3.2 The Physical Property Changes

To identify the physical property changes of Cr-Ce mixed oxide catalysts caused by SO2, the specific surface area, XRD and TEM/SEM characterizations had been conducted. As illustrated in Tables 1 and S1, a SBET of 69 m2/g was obtained on fresh CeO2 sample, and that decreased at an elevated molar ratio of Cr/Ce for fresh CrxCe samples. The introduction of certain Cr species into micro-channels of CeO2 during preparation process could be responsible for that [25]. Furthermore, after stability tests in the presence of SO2, the surface area of Cr10Ce sample would be deteriorated over time (from 57 m2/g of fresh Cr10Ce to 41 m2/g of Cr10Ce-U30), owing to the blockage effect derived from the formed sulfate species [31, 32]. Additionally, as shown in Figs. 2 and S2a, XRD patterns of various samples showed that various diffraction peaks located at 28.6°, 33.1°, 47.5°, 56.3°, 59.1°, 69.4°, 76.7°, 79.1° and 88.4° emerged, which could be assigned to CeO2 with cubic fluorite structure [PDF#43–1002]. However, characteristic diffraction peaks related to Cr species were hardly detected for Cr10Ce sample, indicating the high dispersion of Cr species [21, 34]. Furthermore, the intensity of characteristic diffraction peaks of Cr10Ce-Uy samples gradually decreased compared to fresh Cr10Ce sample, demonstrating that the crystal structure of CeO2 was damaged by SO2 poisoning.
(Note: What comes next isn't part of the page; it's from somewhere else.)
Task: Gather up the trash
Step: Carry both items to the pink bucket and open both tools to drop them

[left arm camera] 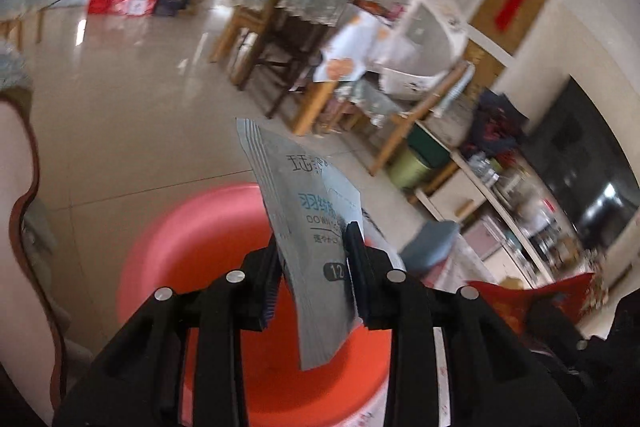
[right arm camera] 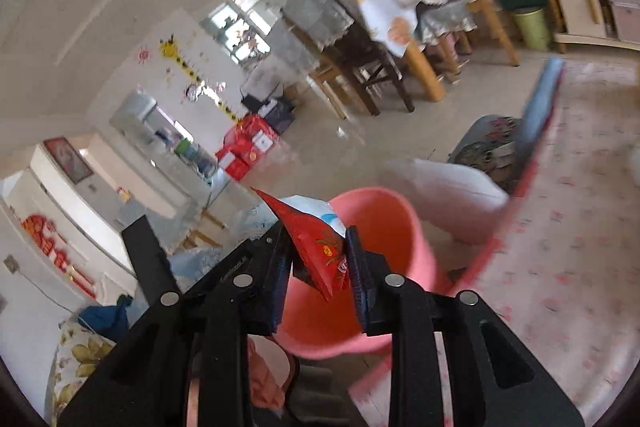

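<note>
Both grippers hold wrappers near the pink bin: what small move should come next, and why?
Probably carry both over the bin's mouth, then release. The left gripper clamps a silver-blue sachet and the right gripper a red wrapper; the pink bin sits just ahead and below.

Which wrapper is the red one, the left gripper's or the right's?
The right gripper pinches the red wrapper above the pink bucket. The left gripper holds a silvery-grey packet with printed writing instead.
</note>
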The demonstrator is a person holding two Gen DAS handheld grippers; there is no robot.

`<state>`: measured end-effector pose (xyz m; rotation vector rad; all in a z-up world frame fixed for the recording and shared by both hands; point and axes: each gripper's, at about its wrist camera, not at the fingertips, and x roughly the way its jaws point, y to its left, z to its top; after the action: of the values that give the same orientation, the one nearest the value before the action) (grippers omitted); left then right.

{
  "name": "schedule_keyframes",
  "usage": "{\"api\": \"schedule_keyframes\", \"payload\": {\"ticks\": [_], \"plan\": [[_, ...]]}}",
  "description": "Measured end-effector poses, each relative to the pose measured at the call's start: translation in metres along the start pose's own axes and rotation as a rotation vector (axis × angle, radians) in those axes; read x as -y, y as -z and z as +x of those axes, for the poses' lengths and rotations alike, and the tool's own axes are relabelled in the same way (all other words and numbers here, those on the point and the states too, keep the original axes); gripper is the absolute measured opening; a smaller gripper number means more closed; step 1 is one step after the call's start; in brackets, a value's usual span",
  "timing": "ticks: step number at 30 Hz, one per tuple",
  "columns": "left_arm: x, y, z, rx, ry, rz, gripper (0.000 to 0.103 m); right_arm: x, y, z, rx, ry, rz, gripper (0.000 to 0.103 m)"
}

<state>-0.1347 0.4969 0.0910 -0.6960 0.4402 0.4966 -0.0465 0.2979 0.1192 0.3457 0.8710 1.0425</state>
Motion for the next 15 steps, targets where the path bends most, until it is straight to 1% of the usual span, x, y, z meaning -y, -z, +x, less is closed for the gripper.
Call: {"api": "schedule_keyframes", "payload": {"ticks": [1,2,3,4,5,6,8,9,10,12,15], "plan": [[-0.003,-0.002,0.004,-0.003,-0.013,-0.014,0.034,-0.001,0.0,0.01,-0.016,0.009,0.005,0.037],[-0.01,-0.004,0.007,-0.013,-0.029,-0.041,0.035,-0.001,0.001,0.02,-0.033,0.037,0.006,0.044],[-0.017,-0.004,0.006,-0.019,-0.036,-0.061,0.043,-0.002,0.004,0.025,-0.035,0.088,-0.003,0.062],[-0.022,-0.006,0.008,-0.02,-0.043,-0.087,0.055,-0.004,0.007,0.026,-0.029,0.119,-0.012,0.071],[-0.025,-0.007,0.009,-0.014,-0.05,-0.096,0.062,-0.003,0.011,0.023,-0.018,0.146,-0.023,0.071],[-0.026,-0.007,0.008,0.003,-0.061,-0.097,0.071,-0.002,0.015,0.021,-0.011,0.164,-0.026,0.072],[-0.026,-0.008,0.003,0.062,-0.073,-0.071,0.079,0.004,0.025,0.007,0.014,0.218,-0.022,0.083],[-0.023,-0.009,0.0,0.086,-0.065,-0.052,0.084,0.008,0.032,-0.003,0.038,0.25,-0.021,0.089],[-0.019,-0.007,-0.003,0.098,-0.056,-0.039,0.087,0.012,0.038,-0.012,0.055,0.266,-0.022,0.089],[-0.005,-0.005,-0.004,0.118,-0.024,0.016,0.089,0.019,0.05,-0.034,0.096,0.32,-0.036,0.09],[0.022,0.003,-0.007,0.142,0.027,0.126,0.091,0.029,0.068,-0.054,0.131,0.387,-0.07,0.091]]}}
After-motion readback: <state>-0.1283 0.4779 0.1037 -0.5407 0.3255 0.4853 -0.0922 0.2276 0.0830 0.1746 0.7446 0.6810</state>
And similar findings could be observed for CeO2-U20 and Cr2O3-U20 samples (see Fig. S2b), however, it was found that better crystallinity of Cr2O3 reserved after SO2 resistance stability tests than CeO2. It might be implied that SO2 would preferentially interact on surface Ce sites to form cerium sulfate species compared to Cr species during stability tests, which had been similarly reported in the previous work [17].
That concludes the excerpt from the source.